### WHAT YOU WILL DO
Copy exactly the lines of the data below that run from the line holding "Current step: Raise" through the line holding "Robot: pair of", both ends included.

### Extracted data entries
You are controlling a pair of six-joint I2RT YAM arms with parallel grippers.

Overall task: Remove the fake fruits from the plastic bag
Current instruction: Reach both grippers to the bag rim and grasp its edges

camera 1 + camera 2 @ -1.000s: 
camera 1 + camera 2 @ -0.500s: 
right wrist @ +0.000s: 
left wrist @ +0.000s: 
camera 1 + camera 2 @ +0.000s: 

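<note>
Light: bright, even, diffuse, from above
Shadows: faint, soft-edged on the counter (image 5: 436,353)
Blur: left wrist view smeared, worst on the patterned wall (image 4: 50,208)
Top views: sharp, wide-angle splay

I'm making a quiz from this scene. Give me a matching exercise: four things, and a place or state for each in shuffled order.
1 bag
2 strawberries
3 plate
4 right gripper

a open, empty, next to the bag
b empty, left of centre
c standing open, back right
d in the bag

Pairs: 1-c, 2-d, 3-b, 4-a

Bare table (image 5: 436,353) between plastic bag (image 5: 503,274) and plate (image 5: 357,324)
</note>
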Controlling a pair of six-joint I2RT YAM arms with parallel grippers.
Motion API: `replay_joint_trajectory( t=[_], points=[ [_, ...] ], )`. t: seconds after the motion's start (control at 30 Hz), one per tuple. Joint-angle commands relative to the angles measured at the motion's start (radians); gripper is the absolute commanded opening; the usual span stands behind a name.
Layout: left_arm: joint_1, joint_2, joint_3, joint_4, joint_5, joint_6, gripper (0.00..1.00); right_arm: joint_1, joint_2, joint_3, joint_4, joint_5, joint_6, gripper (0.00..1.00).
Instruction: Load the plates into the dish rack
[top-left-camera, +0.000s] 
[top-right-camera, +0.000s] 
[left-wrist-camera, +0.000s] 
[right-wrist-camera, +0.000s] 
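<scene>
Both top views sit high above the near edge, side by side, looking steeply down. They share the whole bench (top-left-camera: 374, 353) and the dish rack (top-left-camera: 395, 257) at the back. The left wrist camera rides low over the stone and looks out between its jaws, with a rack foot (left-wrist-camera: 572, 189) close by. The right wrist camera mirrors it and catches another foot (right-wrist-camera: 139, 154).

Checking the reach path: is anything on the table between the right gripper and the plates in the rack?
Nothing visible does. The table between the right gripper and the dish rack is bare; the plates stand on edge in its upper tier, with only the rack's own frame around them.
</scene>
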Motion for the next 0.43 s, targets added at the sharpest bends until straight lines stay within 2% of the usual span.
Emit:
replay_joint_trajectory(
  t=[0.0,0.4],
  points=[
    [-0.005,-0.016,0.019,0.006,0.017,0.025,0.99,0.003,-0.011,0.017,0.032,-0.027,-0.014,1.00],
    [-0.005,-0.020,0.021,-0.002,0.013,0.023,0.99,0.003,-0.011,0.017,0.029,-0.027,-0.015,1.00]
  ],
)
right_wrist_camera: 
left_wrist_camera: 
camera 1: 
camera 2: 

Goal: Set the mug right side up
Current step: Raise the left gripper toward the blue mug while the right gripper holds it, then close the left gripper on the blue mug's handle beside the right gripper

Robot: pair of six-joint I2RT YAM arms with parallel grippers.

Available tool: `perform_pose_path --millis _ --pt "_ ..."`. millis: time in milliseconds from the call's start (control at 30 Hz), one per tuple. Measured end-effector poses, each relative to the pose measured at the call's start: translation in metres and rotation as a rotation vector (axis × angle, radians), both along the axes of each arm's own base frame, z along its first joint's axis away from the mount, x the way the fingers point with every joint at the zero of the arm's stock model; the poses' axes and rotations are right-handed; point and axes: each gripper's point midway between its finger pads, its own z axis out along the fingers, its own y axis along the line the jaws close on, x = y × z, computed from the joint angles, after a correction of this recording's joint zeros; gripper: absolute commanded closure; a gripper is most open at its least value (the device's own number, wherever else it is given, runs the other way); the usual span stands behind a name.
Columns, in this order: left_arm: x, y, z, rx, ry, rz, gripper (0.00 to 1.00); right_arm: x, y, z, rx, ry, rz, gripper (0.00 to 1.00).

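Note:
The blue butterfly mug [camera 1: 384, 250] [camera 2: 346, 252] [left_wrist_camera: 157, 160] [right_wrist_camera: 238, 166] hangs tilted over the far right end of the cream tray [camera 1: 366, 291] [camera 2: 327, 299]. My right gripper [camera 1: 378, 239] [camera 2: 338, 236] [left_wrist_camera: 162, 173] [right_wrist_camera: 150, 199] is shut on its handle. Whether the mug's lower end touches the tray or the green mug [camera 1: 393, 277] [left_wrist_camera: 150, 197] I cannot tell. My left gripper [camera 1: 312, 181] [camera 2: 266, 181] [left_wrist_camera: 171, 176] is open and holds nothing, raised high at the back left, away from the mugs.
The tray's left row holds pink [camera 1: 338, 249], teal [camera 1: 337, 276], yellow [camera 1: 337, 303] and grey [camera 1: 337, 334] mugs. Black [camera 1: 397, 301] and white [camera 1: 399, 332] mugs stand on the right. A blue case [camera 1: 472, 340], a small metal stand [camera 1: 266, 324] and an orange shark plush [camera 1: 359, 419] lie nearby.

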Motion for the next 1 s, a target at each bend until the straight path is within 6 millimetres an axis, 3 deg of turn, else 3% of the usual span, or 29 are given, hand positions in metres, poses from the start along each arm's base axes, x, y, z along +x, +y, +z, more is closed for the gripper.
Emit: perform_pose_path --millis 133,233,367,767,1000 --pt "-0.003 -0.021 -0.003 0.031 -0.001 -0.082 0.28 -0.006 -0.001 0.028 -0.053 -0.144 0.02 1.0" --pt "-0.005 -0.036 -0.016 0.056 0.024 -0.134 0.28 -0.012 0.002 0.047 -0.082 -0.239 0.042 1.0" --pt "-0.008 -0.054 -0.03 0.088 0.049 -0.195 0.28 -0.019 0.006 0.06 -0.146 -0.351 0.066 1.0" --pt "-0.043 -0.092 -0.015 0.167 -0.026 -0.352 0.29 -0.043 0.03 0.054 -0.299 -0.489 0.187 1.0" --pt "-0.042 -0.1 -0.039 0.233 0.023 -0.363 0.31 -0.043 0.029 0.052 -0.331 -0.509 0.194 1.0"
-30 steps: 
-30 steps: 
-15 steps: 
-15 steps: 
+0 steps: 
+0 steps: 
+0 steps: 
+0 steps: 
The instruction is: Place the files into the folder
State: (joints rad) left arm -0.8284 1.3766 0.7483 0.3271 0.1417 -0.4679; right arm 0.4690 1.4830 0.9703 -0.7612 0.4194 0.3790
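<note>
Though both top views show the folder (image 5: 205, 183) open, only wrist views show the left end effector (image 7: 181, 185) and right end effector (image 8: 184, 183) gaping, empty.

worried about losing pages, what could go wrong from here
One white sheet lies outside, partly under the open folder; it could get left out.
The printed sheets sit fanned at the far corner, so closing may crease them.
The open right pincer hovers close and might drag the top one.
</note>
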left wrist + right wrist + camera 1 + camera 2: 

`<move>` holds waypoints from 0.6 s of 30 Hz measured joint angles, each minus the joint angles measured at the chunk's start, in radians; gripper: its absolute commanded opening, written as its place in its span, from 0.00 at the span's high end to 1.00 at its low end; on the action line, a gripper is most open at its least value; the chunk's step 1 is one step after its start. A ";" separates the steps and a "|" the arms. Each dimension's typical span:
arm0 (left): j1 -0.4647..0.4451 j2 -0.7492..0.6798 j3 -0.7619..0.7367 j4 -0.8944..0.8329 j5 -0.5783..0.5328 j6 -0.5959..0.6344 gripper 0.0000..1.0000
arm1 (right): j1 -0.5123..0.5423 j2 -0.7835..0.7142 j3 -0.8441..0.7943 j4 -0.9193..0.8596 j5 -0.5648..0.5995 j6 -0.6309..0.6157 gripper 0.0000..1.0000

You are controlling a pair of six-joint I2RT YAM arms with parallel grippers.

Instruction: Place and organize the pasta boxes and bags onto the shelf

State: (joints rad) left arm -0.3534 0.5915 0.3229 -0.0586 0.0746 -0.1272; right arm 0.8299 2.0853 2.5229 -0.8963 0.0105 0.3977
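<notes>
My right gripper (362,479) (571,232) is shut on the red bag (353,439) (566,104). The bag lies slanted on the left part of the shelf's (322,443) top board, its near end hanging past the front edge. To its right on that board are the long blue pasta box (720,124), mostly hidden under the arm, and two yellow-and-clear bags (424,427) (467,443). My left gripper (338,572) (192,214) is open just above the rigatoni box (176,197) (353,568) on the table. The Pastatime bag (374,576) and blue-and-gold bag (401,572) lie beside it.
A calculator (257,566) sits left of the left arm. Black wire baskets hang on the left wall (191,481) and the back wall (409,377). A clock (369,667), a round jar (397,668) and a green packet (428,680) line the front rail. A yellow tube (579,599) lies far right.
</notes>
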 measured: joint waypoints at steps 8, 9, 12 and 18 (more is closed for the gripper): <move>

### ANSWER TO THE PROBLEM
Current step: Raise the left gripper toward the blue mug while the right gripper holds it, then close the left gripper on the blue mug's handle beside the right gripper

Robot: pair of six-joint I2RT YAM arms with parallel grippers.

The exercise has been completed.